%%
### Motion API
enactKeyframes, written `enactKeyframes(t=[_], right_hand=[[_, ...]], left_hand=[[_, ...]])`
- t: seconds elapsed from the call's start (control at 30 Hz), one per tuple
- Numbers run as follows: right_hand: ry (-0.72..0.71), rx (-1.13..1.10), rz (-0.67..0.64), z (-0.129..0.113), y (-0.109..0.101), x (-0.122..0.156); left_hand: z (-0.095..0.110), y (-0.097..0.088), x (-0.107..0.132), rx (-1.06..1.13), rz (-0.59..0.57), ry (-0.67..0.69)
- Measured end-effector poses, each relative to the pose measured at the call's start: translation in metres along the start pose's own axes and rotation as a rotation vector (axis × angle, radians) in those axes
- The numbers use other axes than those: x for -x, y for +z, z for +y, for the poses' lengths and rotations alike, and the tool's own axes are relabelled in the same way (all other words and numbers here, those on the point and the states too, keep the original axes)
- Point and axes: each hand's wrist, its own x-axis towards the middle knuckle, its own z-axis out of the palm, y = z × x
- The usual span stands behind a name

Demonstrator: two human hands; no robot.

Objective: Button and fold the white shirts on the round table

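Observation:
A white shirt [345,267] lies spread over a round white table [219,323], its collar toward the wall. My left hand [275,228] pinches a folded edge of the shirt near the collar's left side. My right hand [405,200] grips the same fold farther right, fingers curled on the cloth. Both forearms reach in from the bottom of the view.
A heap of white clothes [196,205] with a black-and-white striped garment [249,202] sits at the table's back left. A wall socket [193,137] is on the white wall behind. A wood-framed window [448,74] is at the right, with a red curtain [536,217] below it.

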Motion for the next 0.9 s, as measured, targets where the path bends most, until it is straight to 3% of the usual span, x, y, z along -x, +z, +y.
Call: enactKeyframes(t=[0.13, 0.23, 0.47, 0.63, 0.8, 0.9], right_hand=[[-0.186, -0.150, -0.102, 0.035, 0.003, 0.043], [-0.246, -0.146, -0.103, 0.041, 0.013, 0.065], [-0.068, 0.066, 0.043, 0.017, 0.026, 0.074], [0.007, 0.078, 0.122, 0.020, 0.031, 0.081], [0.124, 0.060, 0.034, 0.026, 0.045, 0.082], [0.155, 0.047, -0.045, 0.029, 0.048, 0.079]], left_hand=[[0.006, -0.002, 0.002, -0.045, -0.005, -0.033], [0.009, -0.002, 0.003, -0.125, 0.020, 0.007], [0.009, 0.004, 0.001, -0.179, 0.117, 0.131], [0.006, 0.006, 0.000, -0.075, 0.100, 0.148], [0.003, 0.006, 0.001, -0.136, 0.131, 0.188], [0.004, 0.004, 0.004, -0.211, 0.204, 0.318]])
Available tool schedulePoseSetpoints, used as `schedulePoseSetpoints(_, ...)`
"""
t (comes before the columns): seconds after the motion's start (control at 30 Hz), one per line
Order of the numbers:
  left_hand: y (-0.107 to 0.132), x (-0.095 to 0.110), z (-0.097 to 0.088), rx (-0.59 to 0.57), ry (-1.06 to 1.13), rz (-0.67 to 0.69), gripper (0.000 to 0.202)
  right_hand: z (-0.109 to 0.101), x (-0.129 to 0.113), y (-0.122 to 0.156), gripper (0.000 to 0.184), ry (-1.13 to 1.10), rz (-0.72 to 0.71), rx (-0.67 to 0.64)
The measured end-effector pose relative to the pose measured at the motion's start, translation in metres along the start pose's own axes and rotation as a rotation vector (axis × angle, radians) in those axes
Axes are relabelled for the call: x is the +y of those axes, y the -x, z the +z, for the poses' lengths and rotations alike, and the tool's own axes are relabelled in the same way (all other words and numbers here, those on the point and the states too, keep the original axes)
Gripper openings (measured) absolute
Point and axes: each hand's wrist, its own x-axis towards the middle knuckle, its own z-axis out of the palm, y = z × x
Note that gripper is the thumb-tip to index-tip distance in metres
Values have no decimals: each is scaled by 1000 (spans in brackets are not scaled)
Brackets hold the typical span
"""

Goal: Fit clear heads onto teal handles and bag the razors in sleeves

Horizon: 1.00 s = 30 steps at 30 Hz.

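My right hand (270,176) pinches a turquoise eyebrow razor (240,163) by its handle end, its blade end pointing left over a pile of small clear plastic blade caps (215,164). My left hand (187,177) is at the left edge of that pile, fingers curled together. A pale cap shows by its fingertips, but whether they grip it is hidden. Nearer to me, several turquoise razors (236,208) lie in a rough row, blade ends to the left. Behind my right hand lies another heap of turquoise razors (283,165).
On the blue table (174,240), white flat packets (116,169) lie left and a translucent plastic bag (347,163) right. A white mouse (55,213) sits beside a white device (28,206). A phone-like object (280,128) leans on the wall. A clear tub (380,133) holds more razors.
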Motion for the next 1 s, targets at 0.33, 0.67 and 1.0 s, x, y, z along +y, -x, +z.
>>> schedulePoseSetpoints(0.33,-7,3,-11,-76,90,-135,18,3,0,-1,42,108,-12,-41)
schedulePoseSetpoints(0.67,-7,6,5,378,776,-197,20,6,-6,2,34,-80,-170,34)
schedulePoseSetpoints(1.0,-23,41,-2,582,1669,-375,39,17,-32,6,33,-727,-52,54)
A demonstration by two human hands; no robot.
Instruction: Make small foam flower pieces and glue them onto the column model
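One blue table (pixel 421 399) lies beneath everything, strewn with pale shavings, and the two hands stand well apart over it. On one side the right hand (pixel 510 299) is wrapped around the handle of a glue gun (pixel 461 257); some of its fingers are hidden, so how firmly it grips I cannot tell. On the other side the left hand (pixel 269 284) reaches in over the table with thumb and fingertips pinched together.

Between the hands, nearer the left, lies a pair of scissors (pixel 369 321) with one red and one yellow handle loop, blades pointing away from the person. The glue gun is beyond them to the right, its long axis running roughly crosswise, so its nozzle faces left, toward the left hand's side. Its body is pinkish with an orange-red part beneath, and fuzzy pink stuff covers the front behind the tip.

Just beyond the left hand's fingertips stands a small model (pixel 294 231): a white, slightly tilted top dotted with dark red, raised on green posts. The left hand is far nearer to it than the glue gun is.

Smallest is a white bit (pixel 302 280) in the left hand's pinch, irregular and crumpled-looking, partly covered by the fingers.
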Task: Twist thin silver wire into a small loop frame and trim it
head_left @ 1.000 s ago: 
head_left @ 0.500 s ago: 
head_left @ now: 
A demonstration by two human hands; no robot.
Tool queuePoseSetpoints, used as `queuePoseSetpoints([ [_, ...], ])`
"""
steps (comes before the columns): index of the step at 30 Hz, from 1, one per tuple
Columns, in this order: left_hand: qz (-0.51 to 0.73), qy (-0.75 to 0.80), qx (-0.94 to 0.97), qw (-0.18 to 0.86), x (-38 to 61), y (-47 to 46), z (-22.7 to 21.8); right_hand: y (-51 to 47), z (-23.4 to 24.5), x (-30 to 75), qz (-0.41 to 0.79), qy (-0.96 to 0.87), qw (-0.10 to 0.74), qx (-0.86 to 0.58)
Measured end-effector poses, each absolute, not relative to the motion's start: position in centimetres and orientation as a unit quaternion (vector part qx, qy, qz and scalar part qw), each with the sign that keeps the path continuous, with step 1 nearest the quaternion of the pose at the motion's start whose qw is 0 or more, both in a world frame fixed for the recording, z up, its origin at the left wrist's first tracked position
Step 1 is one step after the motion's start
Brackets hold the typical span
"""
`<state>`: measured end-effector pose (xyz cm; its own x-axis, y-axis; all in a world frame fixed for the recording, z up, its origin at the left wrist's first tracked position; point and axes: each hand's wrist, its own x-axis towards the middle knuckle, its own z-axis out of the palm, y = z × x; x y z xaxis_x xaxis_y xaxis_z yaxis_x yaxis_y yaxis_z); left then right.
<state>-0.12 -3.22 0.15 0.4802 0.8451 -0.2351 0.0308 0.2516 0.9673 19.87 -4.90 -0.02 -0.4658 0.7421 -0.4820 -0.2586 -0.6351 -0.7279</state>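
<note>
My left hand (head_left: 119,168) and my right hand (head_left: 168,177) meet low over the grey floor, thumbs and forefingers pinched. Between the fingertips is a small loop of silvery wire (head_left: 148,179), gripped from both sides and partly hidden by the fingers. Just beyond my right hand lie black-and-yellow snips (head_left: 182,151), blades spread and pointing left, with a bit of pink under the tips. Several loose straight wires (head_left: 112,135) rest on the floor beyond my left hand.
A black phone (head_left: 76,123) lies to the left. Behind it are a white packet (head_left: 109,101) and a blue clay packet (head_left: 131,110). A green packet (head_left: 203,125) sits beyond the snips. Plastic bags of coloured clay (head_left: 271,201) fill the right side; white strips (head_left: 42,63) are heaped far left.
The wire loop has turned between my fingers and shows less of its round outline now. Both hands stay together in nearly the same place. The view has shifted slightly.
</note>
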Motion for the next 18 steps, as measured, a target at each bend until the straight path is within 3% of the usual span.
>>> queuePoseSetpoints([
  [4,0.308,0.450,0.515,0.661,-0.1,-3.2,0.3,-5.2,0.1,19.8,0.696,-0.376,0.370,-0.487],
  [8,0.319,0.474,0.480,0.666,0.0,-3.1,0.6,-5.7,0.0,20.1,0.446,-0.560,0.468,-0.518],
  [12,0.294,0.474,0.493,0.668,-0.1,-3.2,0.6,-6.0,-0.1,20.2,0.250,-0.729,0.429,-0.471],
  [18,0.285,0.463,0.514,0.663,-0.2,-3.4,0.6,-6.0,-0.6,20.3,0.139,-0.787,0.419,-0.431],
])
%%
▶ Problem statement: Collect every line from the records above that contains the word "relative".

▶ Exercise output:
- Measured end-effector poses, each relative to the pose measured at the call's start: translation in metres along the start pose's own axes and rotation as a rotation vector (axis × angle, radians) in those axes
The measured end-effector pose relative to the pose measured at the motion's start, translation in metres along the start pose's own axes and rotation as a rotation vector (axis × angle, radians) in those axes
Measured end-effector poses, each absolute, not relative to the motion's start: position in centimetres and orientation as a unit quaternion (vector part qx, qy, qz and scalar part qw), each with the sign that keeps the path continuous, with step 1 nearest the quaternion of the pose at the motion's start whose qw is 0 or more, both in a world frame fixed for the recording, z up, its origin at the left wrist's first tracked position

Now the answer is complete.